» **Problem**
This task calls for copying every line of the records that includes the word "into".

» **Dataset records**
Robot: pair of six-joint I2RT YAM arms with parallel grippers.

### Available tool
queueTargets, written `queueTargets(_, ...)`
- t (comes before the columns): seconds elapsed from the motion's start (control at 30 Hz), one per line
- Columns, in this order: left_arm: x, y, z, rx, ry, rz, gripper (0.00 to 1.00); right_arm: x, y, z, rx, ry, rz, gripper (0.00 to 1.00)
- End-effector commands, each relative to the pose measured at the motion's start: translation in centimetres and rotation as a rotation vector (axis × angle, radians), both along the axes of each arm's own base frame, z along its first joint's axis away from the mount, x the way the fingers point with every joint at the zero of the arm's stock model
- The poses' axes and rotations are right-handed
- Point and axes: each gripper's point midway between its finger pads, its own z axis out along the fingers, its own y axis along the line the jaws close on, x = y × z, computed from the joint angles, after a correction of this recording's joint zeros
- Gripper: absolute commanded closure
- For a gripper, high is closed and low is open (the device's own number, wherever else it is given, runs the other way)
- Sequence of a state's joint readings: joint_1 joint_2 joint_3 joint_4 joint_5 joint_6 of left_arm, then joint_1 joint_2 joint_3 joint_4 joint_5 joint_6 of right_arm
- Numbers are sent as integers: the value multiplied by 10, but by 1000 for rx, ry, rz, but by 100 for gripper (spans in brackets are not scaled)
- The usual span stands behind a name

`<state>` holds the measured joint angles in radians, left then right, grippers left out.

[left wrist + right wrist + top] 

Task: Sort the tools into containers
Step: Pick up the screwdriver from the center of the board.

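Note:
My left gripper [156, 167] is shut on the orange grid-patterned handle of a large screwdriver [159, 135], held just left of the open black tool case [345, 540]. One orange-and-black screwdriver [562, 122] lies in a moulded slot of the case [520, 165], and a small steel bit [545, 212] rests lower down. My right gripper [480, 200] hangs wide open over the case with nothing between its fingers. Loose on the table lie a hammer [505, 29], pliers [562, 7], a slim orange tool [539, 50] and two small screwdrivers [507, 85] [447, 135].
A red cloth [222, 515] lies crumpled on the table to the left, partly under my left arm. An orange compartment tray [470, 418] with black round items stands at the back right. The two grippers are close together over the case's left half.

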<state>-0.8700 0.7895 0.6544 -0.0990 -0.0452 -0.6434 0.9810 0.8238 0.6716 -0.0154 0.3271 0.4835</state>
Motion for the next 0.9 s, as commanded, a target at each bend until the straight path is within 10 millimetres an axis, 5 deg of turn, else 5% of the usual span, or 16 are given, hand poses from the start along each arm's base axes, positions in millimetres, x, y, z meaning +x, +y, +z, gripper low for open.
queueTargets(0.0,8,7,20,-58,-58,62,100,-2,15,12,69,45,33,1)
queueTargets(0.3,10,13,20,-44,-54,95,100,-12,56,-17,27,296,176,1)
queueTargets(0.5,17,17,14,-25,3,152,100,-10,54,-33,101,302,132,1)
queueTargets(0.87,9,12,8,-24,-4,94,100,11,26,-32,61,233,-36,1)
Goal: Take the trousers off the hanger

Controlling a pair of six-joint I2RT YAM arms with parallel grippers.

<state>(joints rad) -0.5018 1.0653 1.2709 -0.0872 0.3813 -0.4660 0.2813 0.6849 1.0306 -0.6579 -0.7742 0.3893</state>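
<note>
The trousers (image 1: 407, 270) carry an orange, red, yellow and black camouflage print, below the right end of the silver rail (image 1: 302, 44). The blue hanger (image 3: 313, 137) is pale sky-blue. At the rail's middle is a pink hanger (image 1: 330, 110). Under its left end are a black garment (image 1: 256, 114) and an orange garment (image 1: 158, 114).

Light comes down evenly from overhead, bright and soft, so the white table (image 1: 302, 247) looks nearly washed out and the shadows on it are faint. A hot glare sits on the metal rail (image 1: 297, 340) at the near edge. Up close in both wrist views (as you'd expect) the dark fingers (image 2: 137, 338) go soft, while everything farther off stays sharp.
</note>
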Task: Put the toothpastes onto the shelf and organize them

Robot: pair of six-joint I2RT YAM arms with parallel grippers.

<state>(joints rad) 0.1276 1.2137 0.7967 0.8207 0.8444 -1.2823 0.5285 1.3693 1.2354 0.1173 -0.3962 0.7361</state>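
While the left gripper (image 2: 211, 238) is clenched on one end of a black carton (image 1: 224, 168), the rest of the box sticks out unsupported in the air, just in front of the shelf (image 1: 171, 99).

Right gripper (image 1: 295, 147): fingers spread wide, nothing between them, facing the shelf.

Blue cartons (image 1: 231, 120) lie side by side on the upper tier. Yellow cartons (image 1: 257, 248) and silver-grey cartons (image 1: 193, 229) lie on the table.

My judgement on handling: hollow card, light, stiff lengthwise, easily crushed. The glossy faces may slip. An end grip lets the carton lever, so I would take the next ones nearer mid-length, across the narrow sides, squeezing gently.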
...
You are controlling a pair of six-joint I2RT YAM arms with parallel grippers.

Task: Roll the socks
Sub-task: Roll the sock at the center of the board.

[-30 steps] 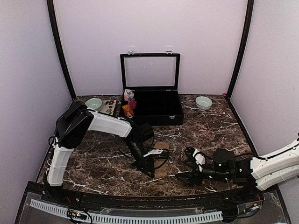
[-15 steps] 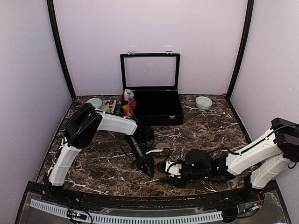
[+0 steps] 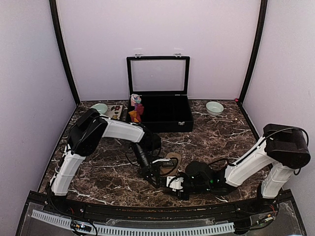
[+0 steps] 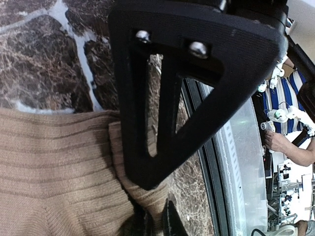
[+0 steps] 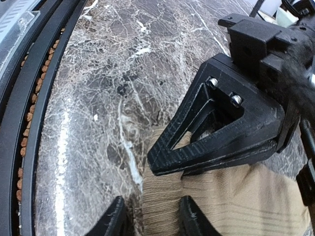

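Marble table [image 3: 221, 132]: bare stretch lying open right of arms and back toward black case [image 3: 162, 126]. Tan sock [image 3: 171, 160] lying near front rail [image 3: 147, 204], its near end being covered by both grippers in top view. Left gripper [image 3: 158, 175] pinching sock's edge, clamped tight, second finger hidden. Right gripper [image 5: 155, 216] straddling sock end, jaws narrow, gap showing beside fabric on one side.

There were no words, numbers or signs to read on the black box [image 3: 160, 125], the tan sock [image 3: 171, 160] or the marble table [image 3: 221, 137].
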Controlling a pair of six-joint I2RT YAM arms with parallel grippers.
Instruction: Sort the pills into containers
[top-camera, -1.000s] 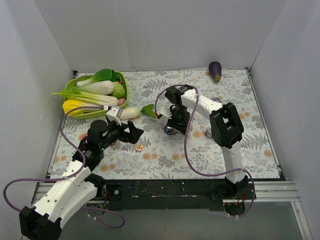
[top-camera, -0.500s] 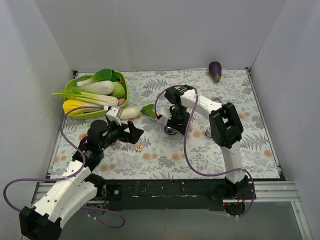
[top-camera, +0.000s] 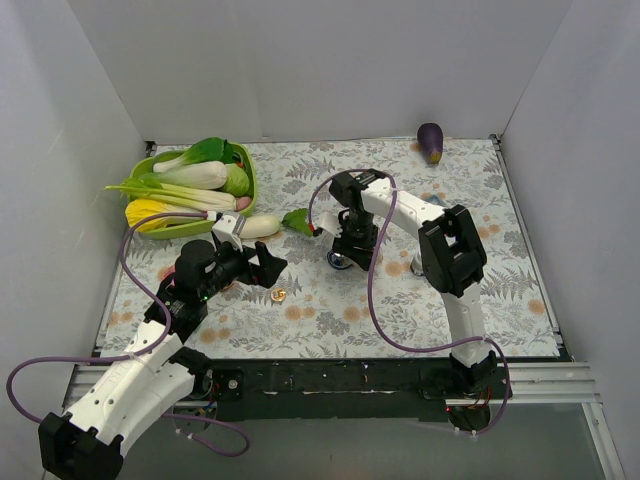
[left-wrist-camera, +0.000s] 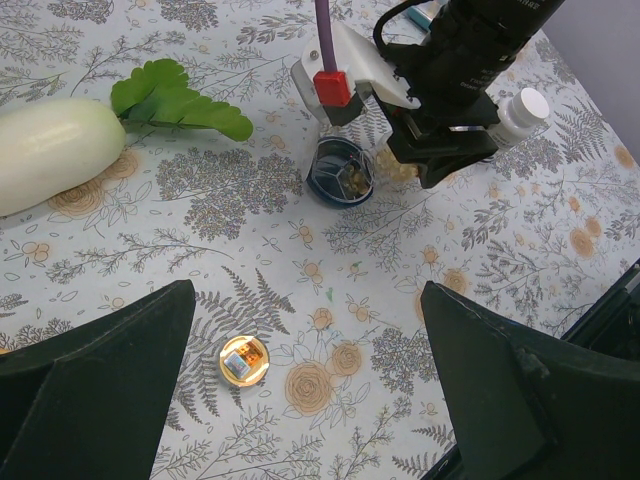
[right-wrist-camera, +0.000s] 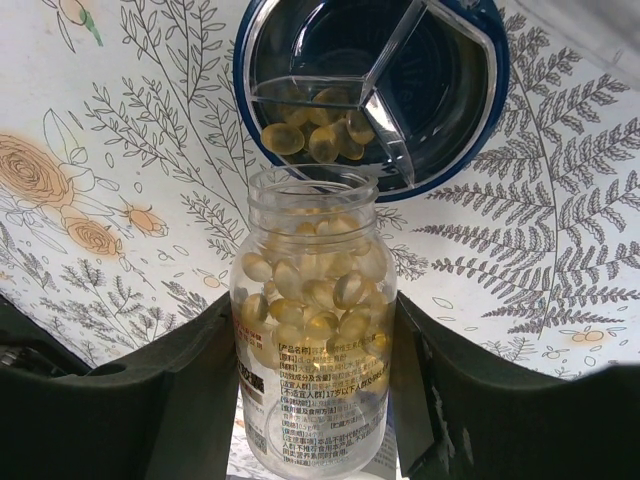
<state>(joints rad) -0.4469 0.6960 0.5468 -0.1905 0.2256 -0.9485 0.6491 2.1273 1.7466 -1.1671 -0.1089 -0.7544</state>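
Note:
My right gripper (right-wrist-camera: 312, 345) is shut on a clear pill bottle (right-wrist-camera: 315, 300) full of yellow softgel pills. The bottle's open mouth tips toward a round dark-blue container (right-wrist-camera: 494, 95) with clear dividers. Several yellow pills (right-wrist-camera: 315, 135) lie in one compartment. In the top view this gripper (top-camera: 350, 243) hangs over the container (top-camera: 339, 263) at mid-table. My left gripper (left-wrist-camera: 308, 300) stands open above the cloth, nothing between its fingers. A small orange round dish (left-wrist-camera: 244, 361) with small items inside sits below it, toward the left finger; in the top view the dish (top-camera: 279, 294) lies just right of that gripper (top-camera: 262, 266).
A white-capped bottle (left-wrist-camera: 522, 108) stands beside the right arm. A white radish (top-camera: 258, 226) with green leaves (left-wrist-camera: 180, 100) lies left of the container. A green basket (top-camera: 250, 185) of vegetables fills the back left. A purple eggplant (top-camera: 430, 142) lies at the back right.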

» **Answer box**
Task: Sort the tools into containers
Instruction: Sort the pills into containers

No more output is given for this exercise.